▶ **PROBLEM DETAILS**
The reply is to contain the full listing, repeated exactly, with pictures left out.

(THE DATA begins)

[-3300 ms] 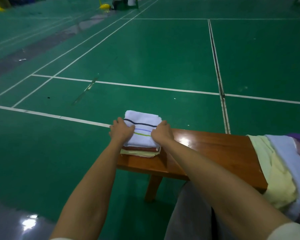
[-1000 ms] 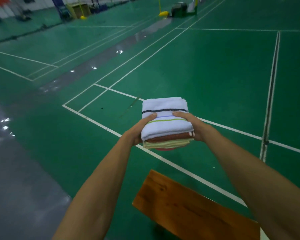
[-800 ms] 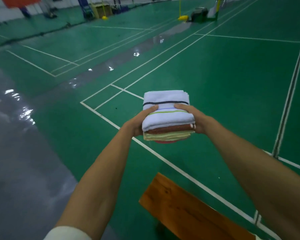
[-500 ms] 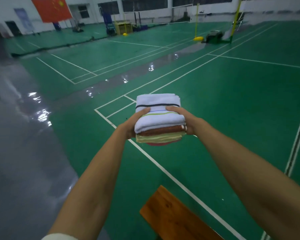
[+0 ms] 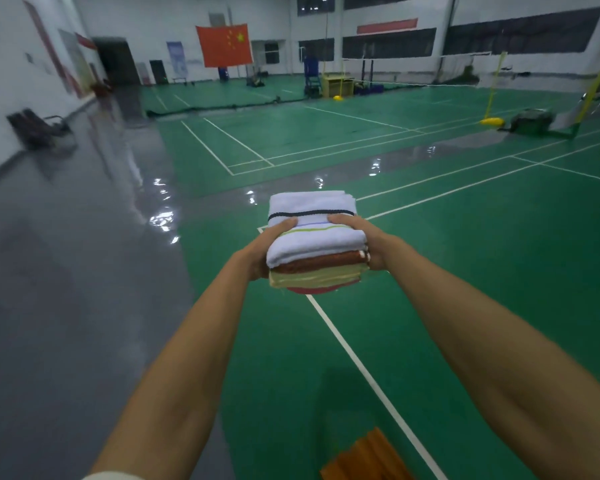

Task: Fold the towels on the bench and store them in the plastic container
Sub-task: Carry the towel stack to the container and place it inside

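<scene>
Between the two outstretched arms, a stack of folded towels (image 5: 317, 244) held in the air above the green court floor (image 5: 465, 271), left hand (image 5: 262, 251) and right hand (image 5: 368, 242) clamping its sides, thumbs over the white striped top towel, remaining fingers hidden underneath, bench (image 5: 364, 459) corner well below the fingers

Both arms reach straight out, the left hand (image 5: 267, 251) and right hand (image 5: 364, 237) clasping a stack of folded towels (image 5: 317, 244) from either side, thumbs on top. A white striped towel (image 5: 312, 220) crowns brown, yellow and red layers. Below, a corner of the wooden bench (image 5: 364, 459) shows over green court floor (image 5: 465, 271).
</scene>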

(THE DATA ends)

▶ **RESULT FOR THIS TASK**
[-3300 ms] 
[-1000 ms] 
[-800 ms] 
[-500 ms] 
[+0 ms] 

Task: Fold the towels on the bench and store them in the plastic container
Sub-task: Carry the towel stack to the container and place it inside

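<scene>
Between the two outstretched arms, a stack of folded towels (image 5: 317, 244) held in the air above the green court floor (image 5: 465, 271), left hand (image 5: 262, 251) and right hand (image 5: 368, 242) clamping its sides, thumbs over the white striped top towel, remaining fingers hidden underneath, bench (image 5: 364, 459) corner well below the fingers

Both arms reach straight out, the left hand (image 5: 267, 251) and right hand (image 5: 364, 237) clasping a stack of folded towels (image 5: 317, 244) from either side, thumbs on top. A white striped towel (image 5: 312, 220) crowns brown, yellow and red layers. Below, a corner of the wooden bench (image 5: 364, 459) shows over green court floor (image 5: 465, 271).
</scene>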

That completes the exercise.